Para recuperar a forma dos corpos deformados pelos remédios e pelo HIV, vários serviços e ONGs montaram "academias" experimentais onde professores de educação física ensinam exercícios especialmente para portadores do vírus ou da doença.
O objetivo é fazer com que a gordura que migrou para a barriga, o peito e a corcova volte em forma de músculos para os braços e a barriga. Fonoaudiólogos estão tentando, com exercícios faciais, fortalecer os músculos dos rostos que ficaram murchos.
Pode parecer apenas vaidade. Não é.

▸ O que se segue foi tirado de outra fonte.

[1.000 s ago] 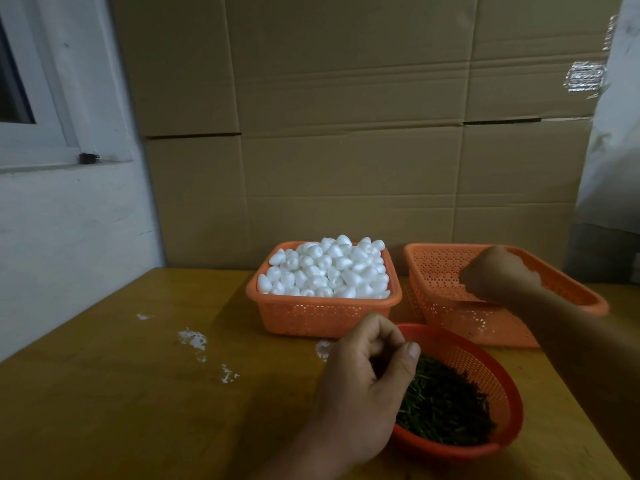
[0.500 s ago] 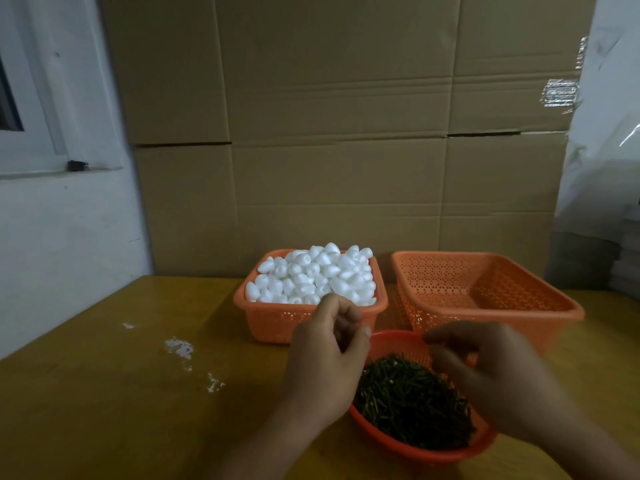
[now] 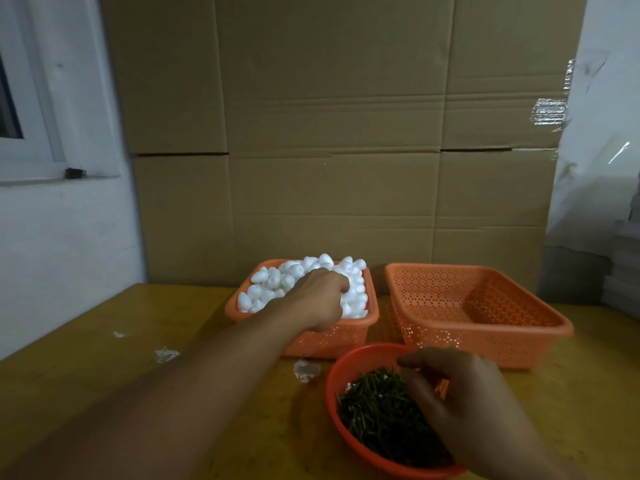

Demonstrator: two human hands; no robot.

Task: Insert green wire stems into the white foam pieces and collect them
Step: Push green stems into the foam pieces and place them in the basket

A deformação do organismo, efeito colateral dos remédios ou do próprio HIV, baixa a auto-estima, isola-os do ambiente social e leva muitos deles a tentar abandonar o tratamento.
O principal efeito colateral do coquetel é a lipodistrofia -o deslocamento de gorduras pelo corpo. "Antes, a cara da Aids era um emagrecimento profundo de todo o corpo, que marcava os casos graves e terminais. Hoje, a cara da Aids é identificada pela face magra, o rosto murcho, a barriga grande e os braços finos", diz o infectologista José Valdez Ramalho Madruga, do Centro de Referência e Tratamento (CRT-Aids) da Secretaria de Estado da Saúde. O CRT é um dos que oferecem a "academia" para pacientes.
"Antes, ninguém sabia se o HIV corria no meu sangue. Hoje todo mundo nota que não tenho mais bumbum, que minhas pernas afinaram e que minha barriga cresceu", diz Fausto, 40, fisioterapeuta, que está voltando a atender clientes. Fausto, que soube estar com o vírus há 11 anos, começou a frequentar a "academia" há quatro meses. Diz que já perdeu peso, se sente mais confiante e seu corpo está voltando ao que era antes.
Fausto é um dos 13 "malhadores" presentes no final da última quarta-feira na "academia" instalada no Ambulatório de Especialidades da prefeitura, no Jabaquara (zona sul). Ele faz parte do projeto "Corpo e Mente", cujas primeiras turmas começaram em 2002, com financiamento da Unesco e do Ministério da Saúde, em parceria com as ONGs Grupo de Incentivo à Vida (GIV) e Lutando Pela Vida, de Diadema (Grande SP). No total, são 120 "malhadores", 60 em Diadema e 60 no Jabaquara.
Parcerias para os anos seguintes já estão sendo renovadas e muitas ONGs do interior e de outros Estados estão procurando o projeto "para aprender a fazer a mesma coisa", diz Hugo Hagstrom, 43, técnico em contabilidade, portador do HIV e um dos coordenadores do projeto "Corpo e Mente". Foi a professora de educação física Ana Lúcia Câmara Garcia, junto com Hagstrom, quem percebeu as queixas dos pacientes e passou a desenhar um projeto que acabou sendo aprovado.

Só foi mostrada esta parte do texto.